III. 	 Tax Allocations and Generally Accepted Accounting
       Method
 a.	      Background
          The amount of federal taxes to be used as an adjustment to premiums is the amount 
          allocated to health insurance coverage reported on the MLR form.  A health insurer pays 
          federal taxes on all of its business net income on a combined basis.  Consequently, the 
          amount of federal income tax related to health insurance coverage reported on the MLR 
          form must be allocated.  The ACA did not include specific rules for calculating MLR.  Rather, 
          HHS was directed to establish detailed rules by regulation.  HHS promulgated regulations in 
          2010 and 2011 that contain detailed rules, including the method to allocate expenses in the 
          MLR calculation.  75 Fed. Reg. 74864 (Dec. 1, 2010) as amended by 76 Fed. Reg. 76574 (Dec. 
          7, 2011). 
          The applicable regulation states in part, “[a]llocation to each category should be based on a 
          generally accepted accounting method that is expected to yield the most accurate results.” 
          and “[a]ny basis adopted to apportion expenses must be that which is expected to yield the 
          most accurate results and may result from special studies of employee activities, salary 
          ratios, premium ratios or similar analyses.” (see 45 C.F.R. §§ 158.170(b)(1) and (3)).  

 b.	      Aetna Open Access-Capitol Non-Income related taxes, regulatory fees, quality health
          improvement expenses, and fraud reduction Expense Allocations
          The Plan allocated non‐income related taxes, regulatory fees, quality health improvement 
          expenses, and fraud reduction expenses applicable to the FEHBP filing using a premium 
          ratio allocation method.  The premium ratio is calculated by taking OPM premium for the 
          plan divided by the HHS large group Direct Premiums Written (HHS Part 2 line 1.1 on a date 
          of service basis).  The Draft Report contends, “The Plan’s use of “Direct Premiums Written” 
          in determining the large group premium ratio does not produce the most accurate results. 

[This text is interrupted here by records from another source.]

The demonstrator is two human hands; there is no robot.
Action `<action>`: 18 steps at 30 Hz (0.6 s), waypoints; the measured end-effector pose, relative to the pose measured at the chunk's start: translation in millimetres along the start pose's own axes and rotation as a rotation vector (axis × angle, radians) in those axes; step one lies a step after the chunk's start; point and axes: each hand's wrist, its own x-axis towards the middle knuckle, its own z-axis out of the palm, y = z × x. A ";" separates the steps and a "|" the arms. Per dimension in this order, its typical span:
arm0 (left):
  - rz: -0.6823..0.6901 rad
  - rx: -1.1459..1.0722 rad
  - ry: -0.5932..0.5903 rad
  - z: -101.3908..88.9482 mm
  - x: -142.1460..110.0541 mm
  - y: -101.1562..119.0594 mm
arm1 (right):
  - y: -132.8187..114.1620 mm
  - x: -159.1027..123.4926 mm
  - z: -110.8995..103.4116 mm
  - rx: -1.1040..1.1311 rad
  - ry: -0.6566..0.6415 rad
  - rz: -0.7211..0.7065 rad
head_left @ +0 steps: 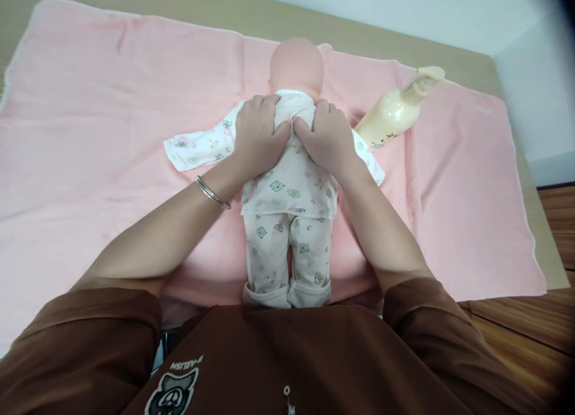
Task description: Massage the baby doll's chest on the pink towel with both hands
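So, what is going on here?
A person has both bare hands, the left hand and the right hand, on the upper body of a baby doll dressed in a printed pale outfit. The doll lies on a pink towel, its head pointing away from the person and its face not showing. A cream pump bottle lies on the towel near the right hand.

Pale pink and brown around your doll (pixel 290 199)

Its suit (pixel 287 247) is off-white with scattered small green bear faces and pink flecks; its head (pixel 296 64) is plain peach; the towel (pixel 112 103) beneath is soft pink; the bottle (pixel 390 112) is cream; your sleeve (pixel 90 325) is dark brown; your bangle (pixel 212 192) is silver; the floor (pixel 530 337) is brown wood grain.
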 end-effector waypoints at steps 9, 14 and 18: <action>0.019 0.072 0.070 -1.5 -11.2 8.4 | -1.6 0.5 -1.4 0.027 -0.018 0.032; 0.104 -0.001 0.129 2.7 -12.4 1.0 | -1.9 -3.5 0.5 -0.029 -0.001 0.014; 0.129 -0.043 0.185 3.8 -14.1 2.6 | -23.9 -31.9 -16.3 -0.132 -0.033 -0.037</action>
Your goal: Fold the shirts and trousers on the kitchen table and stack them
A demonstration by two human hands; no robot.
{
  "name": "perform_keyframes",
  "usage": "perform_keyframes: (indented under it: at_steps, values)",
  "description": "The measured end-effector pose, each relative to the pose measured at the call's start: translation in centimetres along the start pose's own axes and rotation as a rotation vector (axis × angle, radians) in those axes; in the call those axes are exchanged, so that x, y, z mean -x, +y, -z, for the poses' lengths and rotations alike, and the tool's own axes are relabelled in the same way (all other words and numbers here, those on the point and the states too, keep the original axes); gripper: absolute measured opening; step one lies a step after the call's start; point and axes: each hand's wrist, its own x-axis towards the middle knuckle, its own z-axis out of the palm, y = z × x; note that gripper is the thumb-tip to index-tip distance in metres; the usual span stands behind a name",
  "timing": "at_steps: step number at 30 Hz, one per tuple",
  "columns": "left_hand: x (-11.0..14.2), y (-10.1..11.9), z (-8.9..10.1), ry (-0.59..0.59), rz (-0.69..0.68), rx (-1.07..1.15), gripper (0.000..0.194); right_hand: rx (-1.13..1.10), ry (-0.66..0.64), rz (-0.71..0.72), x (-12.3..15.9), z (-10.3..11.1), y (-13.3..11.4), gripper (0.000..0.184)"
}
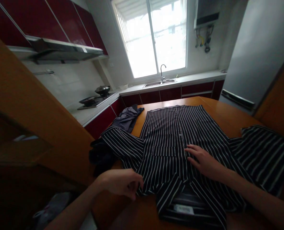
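Note:
A black-and-white striped shirt lies spread front side up, its collar toward me and its hem toward the window. One sleeve reaches out to the left, the other to the right. At the left shoulder edge, my left hand is closed, thumb and fingers pinching the cloth. My right hand rests on the shirt front beside the button line, fingers stretched out and holding nothing. A white label shows inside the collar.
Under the shirt is a wooden table. Dark crumpled clothes lie along its left edge. Beyond stand a counter with a sink, a stove with pans and, at right, a fridge. A wooden partition rises close on the left.

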Motion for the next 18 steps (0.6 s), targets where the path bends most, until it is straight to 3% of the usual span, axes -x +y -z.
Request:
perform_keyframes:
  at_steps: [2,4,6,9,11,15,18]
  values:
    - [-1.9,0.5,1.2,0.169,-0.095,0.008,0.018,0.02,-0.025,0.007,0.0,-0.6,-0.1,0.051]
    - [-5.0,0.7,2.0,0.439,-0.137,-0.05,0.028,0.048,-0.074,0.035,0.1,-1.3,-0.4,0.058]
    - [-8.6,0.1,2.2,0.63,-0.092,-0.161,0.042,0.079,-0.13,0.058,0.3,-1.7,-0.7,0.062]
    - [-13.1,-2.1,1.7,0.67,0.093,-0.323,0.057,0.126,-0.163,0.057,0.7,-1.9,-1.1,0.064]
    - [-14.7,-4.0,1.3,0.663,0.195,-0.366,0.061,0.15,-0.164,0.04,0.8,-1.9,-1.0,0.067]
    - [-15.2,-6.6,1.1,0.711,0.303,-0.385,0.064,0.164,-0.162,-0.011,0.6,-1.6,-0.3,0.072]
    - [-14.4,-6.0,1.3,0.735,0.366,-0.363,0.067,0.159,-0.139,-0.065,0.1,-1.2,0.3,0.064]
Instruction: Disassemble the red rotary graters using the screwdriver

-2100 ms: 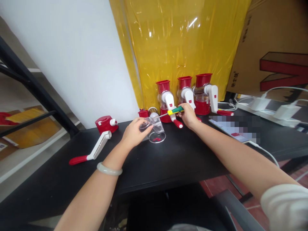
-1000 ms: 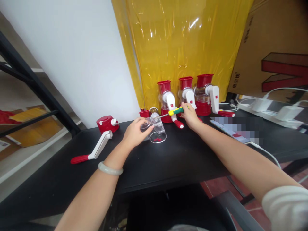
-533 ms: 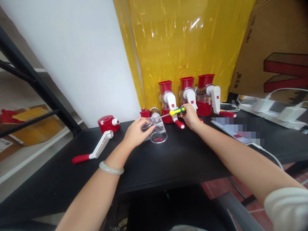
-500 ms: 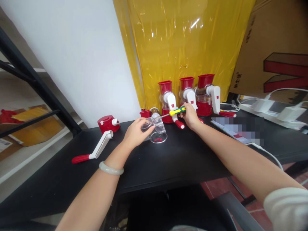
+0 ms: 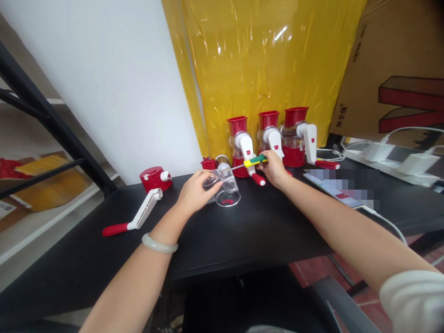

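My left hand (image 5: 196, 190) grips a clear plastic housing (image 5: 227, 188) lying on its side on the black table (image 5: 243, 231), open end toward me. My right hand (image 5: 274, 167) is closed on a green and yellow screwdriver (image 5: 255, 160). Its thin shaft points left and meets the top of the clear housing. A pale bracelet (image 5: 158, 244) sits on my left wrist.
Three red and white hand-crank graters (image 5: 270, 136) stand in a row by the yellow plastic sheet (image 5: 263, 60). A red base (image 5: 155, 178) and a loose white crank with a red grip (image 5: 133, 219) lie at left. Chargers and cables (image 5: 391, 159) lie at right.
Both hands have stayed in place on the clear housing and the screwdriver; the view only drifts slightly.
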Demonstrator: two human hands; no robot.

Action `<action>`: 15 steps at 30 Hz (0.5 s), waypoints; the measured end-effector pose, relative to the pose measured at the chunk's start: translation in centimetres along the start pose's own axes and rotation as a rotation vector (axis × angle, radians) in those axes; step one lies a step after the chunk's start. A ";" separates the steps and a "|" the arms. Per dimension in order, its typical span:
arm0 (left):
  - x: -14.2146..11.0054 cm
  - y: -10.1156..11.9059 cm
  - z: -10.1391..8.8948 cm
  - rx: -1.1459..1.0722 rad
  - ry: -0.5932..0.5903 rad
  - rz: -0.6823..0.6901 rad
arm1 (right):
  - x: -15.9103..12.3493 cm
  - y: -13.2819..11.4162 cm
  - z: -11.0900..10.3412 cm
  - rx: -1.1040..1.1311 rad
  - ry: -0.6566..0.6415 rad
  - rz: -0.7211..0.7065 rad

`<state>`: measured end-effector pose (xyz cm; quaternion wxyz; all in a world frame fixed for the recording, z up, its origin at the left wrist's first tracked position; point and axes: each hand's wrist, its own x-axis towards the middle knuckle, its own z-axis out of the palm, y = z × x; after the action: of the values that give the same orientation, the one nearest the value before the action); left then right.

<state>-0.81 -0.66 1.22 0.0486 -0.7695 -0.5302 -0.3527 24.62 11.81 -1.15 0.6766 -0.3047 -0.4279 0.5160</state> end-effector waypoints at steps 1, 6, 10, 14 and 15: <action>0.0 0.0 0.0 -0.001 0.000 0.000 | 0.0 0.0 0.0 0.001 -0.009 -0.001; 0.0 0.0 0.0 -0.002 -0.001 -0.004 | -0.1 -0.1 -0.2 -0.121 0.007 -0.053; 0.0 0.0 0.0 -0.003 -0.002 -0.005 | -0.4 -0.4 -0.2 -0.138 0.017 -0.029; 0.0 0.0 0.0 0.004 -0.001 0.000 | -0.3 -0.3 -0.1 -0.103 0.004 -0.019; 0.0 0.0 0.0 0.005 -0.001 0.001 | -0.2 -0.2 -0.1 -0.092 0.008 -0.023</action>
<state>-0.82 -0.64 1.22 0.0505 -0.7697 -0.5309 -0.3510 24.75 11.56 -1.07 0.6696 -0.3328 -0.4519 0.4865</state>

          Instead, “Direct Premiums Earned” should be the basis for the allocation since it more 
          accurately represents the premiums earned by the Plan.” The Plan disagrees with the draft 
          audit report. 
                                                                                                          Report No. 1C-JN-00-16-019
  This report is non-public and should not be further released unless authorized by the OIG, because it may contain confidential and/or proprietary
                 information that may be protected by the Trade Secrets Act, 18 U.S.C. § 1905, or the Privacy Act, 5 U.S.C. § 552a.
              
             The FEHBP MLR Rules instruct plans to refer back to the HHS rules when they do not 
             provide specific instructions for components of the MLR filing, as is the case with expense 
             allocation. The Plan allocates expenses on the HHS filing using a direct written premium 
             ratio and applied a consistent approach to the FEHBP MLR filing. The use of the direct 
             written premium allocation is explicit in the HHS filing expense narrative.  Allocating the 
             FEHBP expenses on a direct premium earned basis would result in allocating the expenses 
             on a different basis than the expenses that are derived in the large group on the HHS filing.  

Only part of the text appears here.